▸ **Task directions**
Please return all of the material exactly, with no line missing.

▸ **Available data**
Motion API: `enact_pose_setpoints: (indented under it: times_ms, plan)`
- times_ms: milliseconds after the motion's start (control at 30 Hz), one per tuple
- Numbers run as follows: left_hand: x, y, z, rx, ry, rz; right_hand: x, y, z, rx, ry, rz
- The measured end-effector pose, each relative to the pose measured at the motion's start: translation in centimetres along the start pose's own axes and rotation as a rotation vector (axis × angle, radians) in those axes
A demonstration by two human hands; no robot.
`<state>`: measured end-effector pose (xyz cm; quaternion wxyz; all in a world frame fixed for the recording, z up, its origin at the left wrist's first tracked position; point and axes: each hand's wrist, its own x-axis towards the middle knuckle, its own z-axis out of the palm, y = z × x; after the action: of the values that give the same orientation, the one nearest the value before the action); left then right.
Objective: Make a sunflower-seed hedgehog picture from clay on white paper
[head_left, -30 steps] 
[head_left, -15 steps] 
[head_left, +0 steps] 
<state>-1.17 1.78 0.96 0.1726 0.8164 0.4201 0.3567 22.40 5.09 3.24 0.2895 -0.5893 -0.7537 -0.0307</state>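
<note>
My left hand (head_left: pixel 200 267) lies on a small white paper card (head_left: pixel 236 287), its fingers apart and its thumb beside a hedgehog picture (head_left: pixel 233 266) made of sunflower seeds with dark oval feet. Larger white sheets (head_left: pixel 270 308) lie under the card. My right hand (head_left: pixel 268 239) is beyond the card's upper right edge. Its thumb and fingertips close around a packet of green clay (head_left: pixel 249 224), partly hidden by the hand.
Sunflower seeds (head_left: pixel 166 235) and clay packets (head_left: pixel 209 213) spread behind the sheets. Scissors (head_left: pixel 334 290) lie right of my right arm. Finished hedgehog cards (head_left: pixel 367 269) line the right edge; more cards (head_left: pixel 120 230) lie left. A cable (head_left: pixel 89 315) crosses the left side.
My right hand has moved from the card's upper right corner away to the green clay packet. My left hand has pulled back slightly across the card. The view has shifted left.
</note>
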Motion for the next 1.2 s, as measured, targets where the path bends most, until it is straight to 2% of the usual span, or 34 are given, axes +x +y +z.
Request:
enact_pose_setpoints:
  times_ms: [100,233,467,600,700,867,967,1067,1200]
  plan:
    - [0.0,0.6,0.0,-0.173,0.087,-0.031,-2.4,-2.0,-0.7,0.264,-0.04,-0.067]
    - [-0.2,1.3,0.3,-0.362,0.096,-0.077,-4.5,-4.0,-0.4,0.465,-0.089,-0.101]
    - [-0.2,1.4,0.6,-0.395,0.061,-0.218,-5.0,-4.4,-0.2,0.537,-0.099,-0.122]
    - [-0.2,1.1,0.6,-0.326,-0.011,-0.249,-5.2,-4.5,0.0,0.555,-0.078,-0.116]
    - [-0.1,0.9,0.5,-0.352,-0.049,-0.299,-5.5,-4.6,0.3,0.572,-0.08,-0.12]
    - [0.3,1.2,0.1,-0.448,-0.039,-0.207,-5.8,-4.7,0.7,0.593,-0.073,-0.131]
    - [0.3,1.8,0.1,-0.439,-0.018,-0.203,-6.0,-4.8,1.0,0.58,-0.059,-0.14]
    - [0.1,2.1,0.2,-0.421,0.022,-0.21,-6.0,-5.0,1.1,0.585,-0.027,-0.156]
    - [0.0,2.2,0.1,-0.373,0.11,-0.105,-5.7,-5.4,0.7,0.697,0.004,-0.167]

▸ **Written answer**
Motion API: `enact_pose_setpoints: (indented under it: times_ms, plan)`
- times_ms: milliseconds after the motion's start (control at 30 Hz), one per tuple
- Numbers run as follows: left_hand: x, y, z, rx, ry, rz; right_hand: x, y, z, rx, ry, rz
- The measured end-effector pose, each relative to the pose measured at the motion's start: translation in centimetres along the start pose's own axes and rotation as a rotation vector (axis × angle, radians) in those axes
A demonstration by two human hands; no robot.
`<state>`: measured end-effector pose (xyz cm; quaternion wxyz; all in a world frame fixed for the recording, z up, its origin at the left wrist's first tracked position; point and axes: each hand's wrist, its own x-axis towards the middle knuckle, its own z-axis out of the palm, y = z × x; after the action: of the values that give the same orientation, the one nearest the value before the action); left then right.
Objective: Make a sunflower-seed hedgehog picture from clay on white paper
[head_left, -30 steps] 
[head_left, -15 steps] 
[head_left, +0 steps] 
<state>-1.17 1.78 0.96 0.1726 0.8164 0.4201 0.3567 22.40 5.09 3.24 0.2895 -0.5893 -0.7537 -0.0307</state>
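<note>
My left hand (head_left: pixel 200 267) lies on a small white paper card (head_left: pixel 236 287), its fingers apart and its thumb beside a hedgehog picture (head_left: pixel 233 266) made of sunflower seeds with dark oval feet. Larger white sheets (head_left: pixel 270 308) lie under the card. My right hand (head_left: pixel 268 239) is beyond the card's upper right edge. Its thumb and fingertips close around a packet of green clay (head_left: pixel 249 224), partly hidden by the hand.
Sunflower seeds (head_left: pixel 166 235) and clay packets (head_left: pixel 209 213) spread behind the sheets. Scissors (head_left: pixel 334 290) lie right of my right arm. Finished hedgehog cards (head_left: pixel 367 269) line the right edge; more cards (head_left: pixel 120 230) lie left. A cable (head_left: pixel 89 315) crosses the left side.
My right hand has moved from the card's upper right corner away to the green clay packet. My left hand has pulled back slightly across the card. The view has shifted left.
</note>
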Motion for the next 1.2 s, as measured, targets where the path bends most, until it is straight to 2% of the usual span, or 34 are given, axes +x +y +z.
Request:
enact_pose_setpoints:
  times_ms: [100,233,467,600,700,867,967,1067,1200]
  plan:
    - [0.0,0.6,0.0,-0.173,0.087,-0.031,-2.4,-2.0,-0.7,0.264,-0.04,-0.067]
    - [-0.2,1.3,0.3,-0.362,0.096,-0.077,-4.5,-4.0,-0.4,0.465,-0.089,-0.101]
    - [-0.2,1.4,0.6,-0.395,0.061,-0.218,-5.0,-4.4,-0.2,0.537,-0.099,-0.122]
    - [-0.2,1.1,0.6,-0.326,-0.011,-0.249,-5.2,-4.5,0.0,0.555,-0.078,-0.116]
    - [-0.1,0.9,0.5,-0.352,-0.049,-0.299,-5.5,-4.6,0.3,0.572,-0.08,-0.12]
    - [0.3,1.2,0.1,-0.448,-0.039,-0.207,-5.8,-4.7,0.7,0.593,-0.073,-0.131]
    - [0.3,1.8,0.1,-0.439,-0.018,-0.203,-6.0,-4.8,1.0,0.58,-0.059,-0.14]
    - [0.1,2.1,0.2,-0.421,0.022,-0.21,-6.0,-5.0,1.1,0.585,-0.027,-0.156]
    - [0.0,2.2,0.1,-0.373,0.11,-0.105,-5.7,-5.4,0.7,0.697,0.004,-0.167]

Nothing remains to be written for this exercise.